- _EXERCISE DIRECTIONS_
The records below hold a stretch from the line with "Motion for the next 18" through the line with "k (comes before"; return exactly those lines, ends included, and nothing more.

Entries taken from a collection:
-=-=-
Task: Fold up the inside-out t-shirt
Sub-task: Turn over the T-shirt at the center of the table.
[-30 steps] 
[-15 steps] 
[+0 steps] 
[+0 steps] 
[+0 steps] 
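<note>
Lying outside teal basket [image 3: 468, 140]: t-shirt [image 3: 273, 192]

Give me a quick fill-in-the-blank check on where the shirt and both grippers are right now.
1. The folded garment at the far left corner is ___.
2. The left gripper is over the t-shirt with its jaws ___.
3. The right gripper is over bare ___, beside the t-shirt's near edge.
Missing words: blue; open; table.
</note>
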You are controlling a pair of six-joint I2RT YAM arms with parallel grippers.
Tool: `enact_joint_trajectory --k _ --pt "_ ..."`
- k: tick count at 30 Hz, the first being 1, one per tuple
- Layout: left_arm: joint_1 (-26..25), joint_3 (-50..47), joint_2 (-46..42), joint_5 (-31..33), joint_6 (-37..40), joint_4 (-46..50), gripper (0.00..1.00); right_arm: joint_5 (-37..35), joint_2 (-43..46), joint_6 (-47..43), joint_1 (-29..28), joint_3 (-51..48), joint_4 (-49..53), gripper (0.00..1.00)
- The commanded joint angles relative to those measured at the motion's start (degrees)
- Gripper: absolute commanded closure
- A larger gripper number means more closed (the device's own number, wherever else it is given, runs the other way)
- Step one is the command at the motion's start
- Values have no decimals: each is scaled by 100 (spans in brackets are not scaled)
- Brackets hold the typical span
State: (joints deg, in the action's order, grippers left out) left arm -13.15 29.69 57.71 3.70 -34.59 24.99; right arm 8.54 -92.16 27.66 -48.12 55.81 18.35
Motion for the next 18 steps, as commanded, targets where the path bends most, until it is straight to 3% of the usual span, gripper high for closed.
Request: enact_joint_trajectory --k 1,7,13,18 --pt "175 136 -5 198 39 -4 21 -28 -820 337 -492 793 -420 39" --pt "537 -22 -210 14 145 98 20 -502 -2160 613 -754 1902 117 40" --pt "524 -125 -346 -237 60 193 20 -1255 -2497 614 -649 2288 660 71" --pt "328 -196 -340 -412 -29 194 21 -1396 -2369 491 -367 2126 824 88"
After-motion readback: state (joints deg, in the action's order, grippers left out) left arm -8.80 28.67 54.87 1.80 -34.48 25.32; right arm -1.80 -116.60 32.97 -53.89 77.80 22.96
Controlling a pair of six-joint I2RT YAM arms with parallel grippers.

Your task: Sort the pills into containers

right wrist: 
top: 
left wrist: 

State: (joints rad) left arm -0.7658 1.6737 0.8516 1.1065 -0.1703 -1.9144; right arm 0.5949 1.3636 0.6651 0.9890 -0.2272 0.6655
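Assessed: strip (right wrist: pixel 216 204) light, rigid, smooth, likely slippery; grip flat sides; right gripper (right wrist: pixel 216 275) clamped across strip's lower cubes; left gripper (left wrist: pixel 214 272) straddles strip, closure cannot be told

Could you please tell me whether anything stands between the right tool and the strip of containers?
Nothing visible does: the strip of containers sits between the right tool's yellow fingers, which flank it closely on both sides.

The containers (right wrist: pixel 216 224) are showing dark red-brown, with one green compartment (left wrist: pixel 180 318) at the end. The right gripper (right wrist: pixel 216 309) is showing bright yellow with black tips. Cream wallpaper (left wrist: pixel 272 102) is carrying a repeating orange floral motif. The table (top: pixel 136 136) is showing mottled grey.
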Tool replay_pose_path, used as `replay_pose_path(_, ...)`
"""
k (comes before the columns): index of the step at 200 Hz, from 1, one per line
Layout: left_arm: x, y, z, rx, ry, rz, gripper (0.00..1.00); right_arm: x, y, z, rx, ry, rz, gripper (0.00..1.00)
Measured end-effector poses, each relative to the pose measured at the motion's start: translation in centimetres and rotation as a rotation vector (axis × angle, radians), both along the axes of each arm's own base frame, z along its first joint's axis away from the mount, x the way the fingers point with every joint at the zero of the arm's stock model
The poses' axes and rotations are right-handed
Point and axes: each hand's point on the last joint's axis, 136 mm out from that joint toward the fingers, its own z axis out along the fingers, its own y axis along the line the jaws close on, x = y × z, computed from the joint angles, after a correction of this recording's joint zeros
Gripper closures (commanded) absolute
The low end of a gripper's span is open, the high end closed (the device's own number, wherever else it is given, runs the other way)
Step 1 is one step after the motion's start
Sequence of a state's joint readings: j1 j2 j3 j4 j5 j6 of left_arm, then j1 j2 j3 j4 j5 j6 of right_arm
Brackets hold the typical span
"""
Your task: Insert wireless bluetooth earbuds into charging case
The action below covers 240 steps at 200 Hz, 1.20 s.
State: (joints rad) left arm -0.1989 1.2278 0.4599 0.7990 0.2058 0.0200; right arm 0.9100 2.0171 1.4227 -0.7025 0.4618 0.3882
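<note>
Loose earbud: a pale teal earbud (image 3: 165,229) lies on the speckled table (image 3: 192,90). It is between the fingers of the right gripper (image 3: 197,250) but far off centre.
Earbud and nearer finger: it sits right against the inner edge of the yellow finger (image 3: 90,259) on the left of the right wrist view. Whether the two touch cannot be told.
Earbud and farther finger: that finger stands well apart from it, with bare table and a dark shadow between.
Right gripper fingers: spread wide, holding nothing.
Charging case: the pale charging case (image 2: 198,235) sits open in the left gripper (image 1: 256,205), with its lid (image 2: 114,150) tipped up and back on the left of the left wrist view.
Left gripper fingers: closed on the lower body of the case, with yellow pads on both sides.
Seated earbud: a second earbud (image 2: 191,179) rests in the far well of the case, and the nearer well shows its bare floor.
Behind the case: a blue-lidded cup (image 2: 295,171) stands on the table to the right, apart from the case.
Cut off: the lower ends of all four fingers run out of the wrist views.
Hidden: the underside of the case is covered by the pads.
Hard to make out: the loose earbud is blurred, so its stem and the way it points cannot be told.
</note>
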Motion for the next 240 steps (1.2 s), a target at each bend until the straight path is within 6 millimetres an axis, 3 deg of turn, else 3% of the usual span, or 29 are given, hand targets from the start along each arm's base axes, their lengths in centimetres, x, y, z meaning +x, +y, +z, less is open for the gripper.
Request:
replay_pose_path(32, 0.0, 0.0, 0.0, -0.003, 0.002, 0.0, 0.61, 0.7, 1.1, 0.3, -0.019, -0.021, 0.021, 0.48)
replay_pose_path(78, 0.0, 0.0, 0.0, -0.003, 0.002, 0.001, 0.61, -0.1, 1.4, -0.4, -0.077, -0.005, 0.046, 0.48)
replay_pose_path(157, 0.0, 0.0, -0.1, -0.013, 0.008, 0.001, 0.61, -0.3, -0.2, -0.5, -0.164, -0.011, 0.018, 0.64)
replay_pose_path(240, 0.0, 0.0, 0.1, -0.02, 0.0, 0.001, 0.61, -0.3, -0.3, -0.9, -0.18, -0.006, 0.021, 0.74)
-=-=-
- _SOLVED EXERCISE_
Motion for the next 18 steps, as commanded, targets where the path bends most, until it is straight to 3% of the usual span, gripper high for closed.
Request: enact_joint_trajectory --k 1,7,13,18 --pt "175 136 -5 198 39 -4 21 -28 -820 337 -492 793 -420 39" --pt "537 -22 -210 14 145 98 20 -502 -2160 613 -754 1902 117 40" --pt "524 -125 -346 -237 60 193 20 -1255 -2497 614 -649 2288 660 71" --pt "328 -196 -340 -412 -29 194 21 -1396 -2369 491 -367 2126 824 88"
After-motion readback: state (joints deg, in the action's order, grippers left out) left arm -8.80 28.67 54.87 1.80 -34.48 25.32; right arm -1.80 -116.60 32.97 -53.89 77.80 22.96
Controlling a pair of six-joint I2RT YAM arms with parallel grippers.

Your task: Sort the pills into containers

right wrist: 
top: 
left wrist: 

State: (joints rad) left arm -0.7658 1.6737 0.8516 1.1065 -0.1703 -1.9144; right arm 0.5949 1.3636 0.6651 0.9890 -0.2272 0.6655
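Assessed: strip (right wrist: pixel 216 204) light, rigid, smooth, likely slippery; grip flat sides; right gripper (right wrist: pixel 216 275) clamped across strip's lower cubes; left gripper (left wrist: pixel 214 272) straddles strip, closure cannot be told

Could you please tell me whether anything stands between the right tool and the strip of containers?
Nothing visible does: the strip of containers sits between the right tool's yellow fingers, which flank it closely on both sides.

The containers (right wrist: pixel 216 224) are showing dark red-brown, with one green compartment (left wrist: pixel 180 318) at the end. The right gripper (right wrist: pixel 216 309) is showing bright yellow with black tips. Cream wallpaper (left wrist: pixel 272 102) is carrying a repeating orange floral motif. The table (top: pixel 136 136) is showing mottled grey.
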Tool replay_pose_path, used as `replay_pose_path(_, ...)`
"""
k (comes before the columns): index of the step at 200 Hz, from 1, one per line

The output is complete.